Türkiye-Slovakya güçlü ekonomilere sahiptir
Bu çerçevede, 2008 yılında 1,2 milyar dolar olan ikili ticaret hacminin, küresel ticari faaliyetlerdeki genel olumsuz eğilimin ve iç daralmanın da etkisiyle, 2009 yılının ilk 8 ayında 615 milyon dolara düşmüş olmasına tabii ki üzüldük. Gerek Türkiye gerekse Slovakya güçlü ekonomilere sahiptir. Bu itibarla kısa süre içerisinde, ticaretimizi çeşitlendirerek dengeleyeceğimize ve en az 3 milyar dolara çıkabileceğimize yürekten inanıyoruz. Diğer taraftan, İmzalanması öngörülen “Yatırımların Karşılıklı Teşviki ve Korunması Anlaşması” da ikili ekonomik ilişkilerimize yeni bir ivme kazandıracaktır. Biz işadamları olarak, bu hedeflerimizin gerçekleşmesi için önümüzde bir engel bulunmadığına ve her iki ülke Başbakanlarının da bu hedefe ulaşmamız için desteklerini esirgemeyeceğine inanıyoruz.
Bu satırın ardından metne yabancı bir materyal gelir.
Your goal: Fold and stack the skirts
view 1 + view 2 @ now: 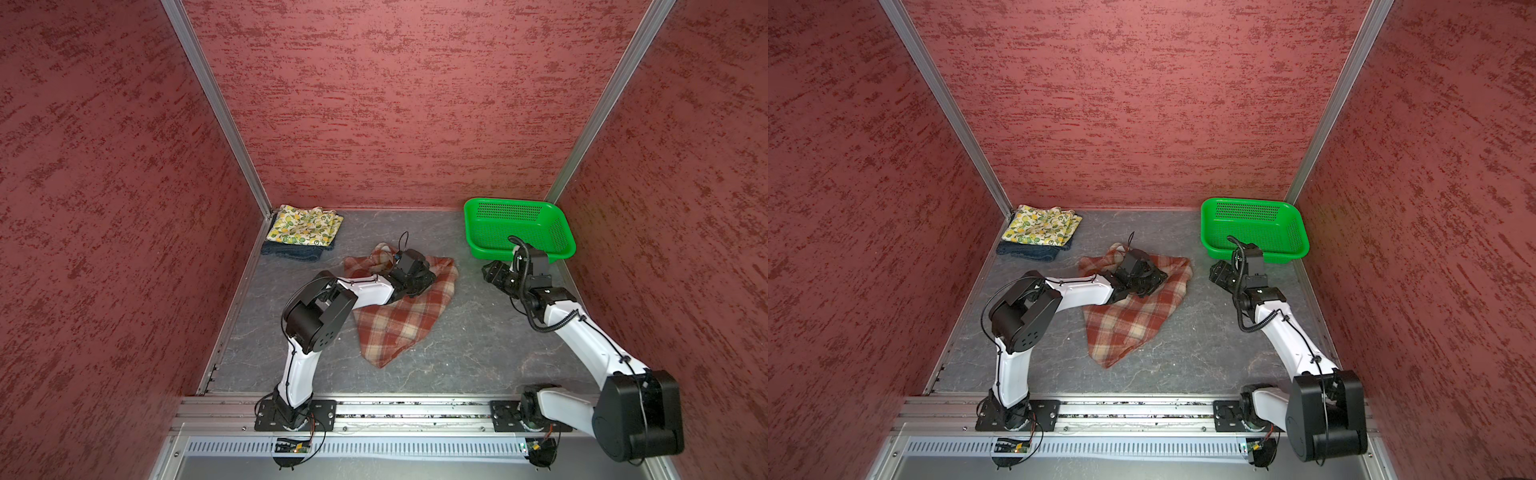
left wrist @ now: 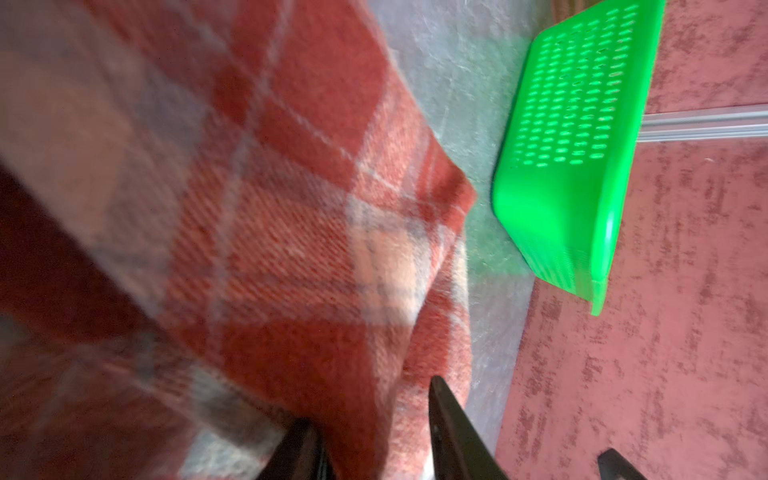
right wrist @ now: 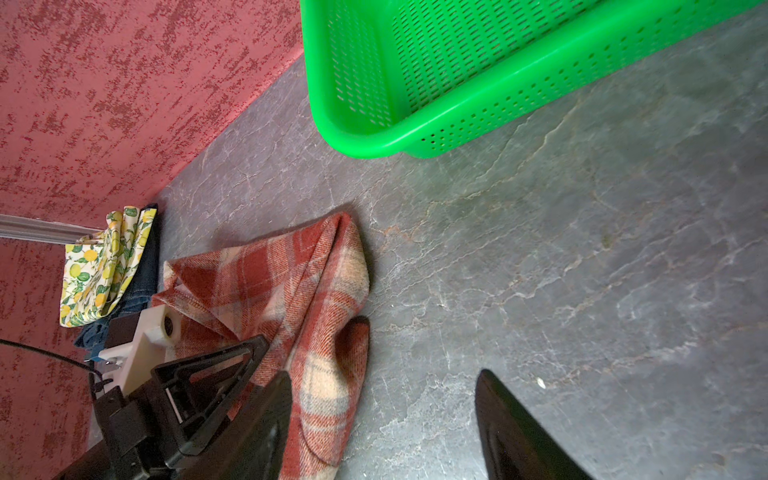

Türkiye merkez ülkesi konumundadır
Türkiye’deki yatırım ortamında son yıllarda ciddi bir gelişme kaydedilmiştir. Eskiden bir kanat ülkesi olarak görülen Türkiye, bugün, dünyanın gözünün üstünde olduğu bir bölgenin, merkez ülkesi konumundadır. Avrupa’nın, Karadeniz’in, Kafkasların, Orta Asya’nın, Ortadoğu’nun ve Akdeniz coğrafyasının kesişme noktasındadır. Kısaca, hem kuzey’le güney’in, hem de doğu’yla batı’nın birleştiği merkezde Türkiye vardır. Türkiye bu başarılara büyük petrol ya da enerji kaynaklarına sahip olmadan, güçlü sanayisiyle, müteşebbisiyle, kalifiye insan kaynağı ve genç nüfusunun kendisine sağladığı dinamizm ile ulaşmıştır.
Hedefimiz dünyanın en büyük 10 ekonomisinden biri olmaktır
Kısacası, Çin’den İtalya’ya kadar olan bölgede bir sanayi devi olan Türkiye hem jeopolitik, hem de jeoekonomik bir güç olarak bölgesinde öncü bir rol üstlenmeye başlamıştır. Orta Asya, Orta Doğu ve Kuzey Afrika bölgesindeki sanayi ihracatının yüzde 65’ini Türkiye tek başına yapmaktadır. Hedefimiz dünyanın en büyük 10 ekonomisinden biri olmaktır. Bu bilgiler ışığında, tüm Slovak işadamlarını Türkiye’de yatırım ve ortak girişim imkanlarını somut kazançlara dönüştürmeye davet ediyoruz. Sözlerime son verirken, ziyaretinizin ikili ilişkilerimize yeni bir ivme kazandıracağı inancıyla hepinizi saygıyla selamlıyorum.”